A steamboat was waiting at Piermont, all ready to complete the trip, and it was quickly steaming down the river. The wide awake Sun editor had put aboard this boat a force of printers, with type and tools, who were set at work immediately putting the message in type. By the time the steamboat reached New York the message was ready to go to press as soon as the type could be carried to the Sun office and placed in the forms. The result of all this haste and enterprise was that when the rider reached New York, bearing the Herald's copy of the message, the Sun had been an hour on the street with its reproduction of the document. A great deal of money was won and lost on the result of this great race. But the result of the race did not have the effect of making the Albany and Goshen connections of the Erie the popular route between New York and Albany, and the stage line was soon abandoned.

Wilmot M. Vail, of Port Jervis, who, as a boy, was present on the occasion, says that the engine that carried the message from Goshen was the "Ramapo," and that the "Orange" followed as a tender, the "Ramapo" being run by Engineer Newell. At Sloatsburg the "Ramapo" burned out a flue and was unable to proceed further. She was put on the Y at that place, and the message was transferred to the "Orange," and Joe Meginnes took it on to Piermont.

TRAVELLING WEST AHEAD OF THE RAILROAD.—Joe Meginnes ran the "Orange" until 1846, when the new locomotive "Sussex," or No. 6, was given him. Joshua P. Martin came from the Lancaster and Columbia Railroad in that year and took charge of the "Orange." He ran her between Piermont and Otisville; and when the railroad was opened to Port Jervis, ran to and from that place until the summer of 1848, when the "Orange" was ordered to Binghamton to help in the construction of the railroad east from that place. Martin was ordered to Binghamton also, to take charge of her there. He went by stage with his family and his fireman, John Meginnes, Joe's brother. The "Orange" was forwarded by Hudson River from Piermont to Albany, thence by Erie Canal to the junction with the Chenango Canal, and down that canal to Binghamton. The engine was five weeks on the way. After the railroad was finished between Binghamton and Port Jervis, Martin and the "Orange" helped build it on to Hornellsville, which place that pioneer locomotive was the first to enter.

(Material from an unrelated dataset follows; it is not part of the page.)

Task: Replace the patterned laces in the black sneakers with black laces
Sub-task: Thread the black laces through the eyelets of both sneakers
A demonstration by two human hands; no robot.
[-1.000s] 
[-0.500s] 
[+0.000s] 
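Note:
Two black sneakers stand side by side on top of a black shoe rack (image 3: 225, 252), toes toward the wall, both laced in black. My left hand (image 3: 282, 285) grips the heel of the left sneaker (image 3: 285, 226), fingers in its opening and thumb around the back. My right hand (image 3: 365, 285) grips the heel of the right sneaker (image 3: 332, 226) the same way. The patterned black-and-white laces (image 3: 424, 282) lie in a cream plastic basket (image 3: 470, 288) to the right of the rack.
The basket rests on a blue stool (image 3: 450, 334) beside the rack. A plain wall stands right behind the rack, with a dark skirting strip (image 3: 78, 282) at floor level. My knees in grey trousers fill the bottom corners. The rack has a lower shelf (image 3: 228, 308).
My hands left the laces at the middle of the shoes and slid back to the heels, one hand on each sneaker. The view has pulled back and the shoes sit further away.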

The "Orange" was sold to the Attica and Hornellsville Railroad Company in 1851, and it was the only engine belonging to that company for more than a year, doing all the work of construction between Hornellsville and Portage.

Joshua P. Martin, who had charge of the "Orange" during the construction period on the Susquehanna Division, had his choice of divisions of the railroad to run on when the road was opened to Dunkirk. He chose the Delaware Division, and made his famous record with" Old 71." ("Administration of Benjamin Loder," pages 98-101.) He was appointed master mechanic of the Buffalo, Corning and New York Railroad (now Rochester Division of the Erie) and later returned to the Erie as master mechanic and engine despatcher between Dunkirk and Susquehanna. When he was running on the Delaware Division, nearly fifty years ago, Josh Martin was held up by the moon. The Delaware Division is very crooked. One night, as Josh was booming along, the moon was shining nearly at his back. A few minutes later he saw what he thought was the headlight of a locomotive on the track directly ahead of him. He shrieked for brakes and reversed his engine. The train came to a stop. Then he discovered that he had turned a sharp curve in the road and come face to face with the moon. Martin died at Jersey City, February 24, 1883. His son, William K., is an Erie engineer at Hornellsville.

In its issue of December 3, 1851, the Hornellsville Tribune announced that "the locomotive 'Orange' has been placed on the Hornellsville and Attica Railroad, preparatory to the opening of the road from this place to Portageville, and has been put in fine running condition by her engineer, W. J. Hackett."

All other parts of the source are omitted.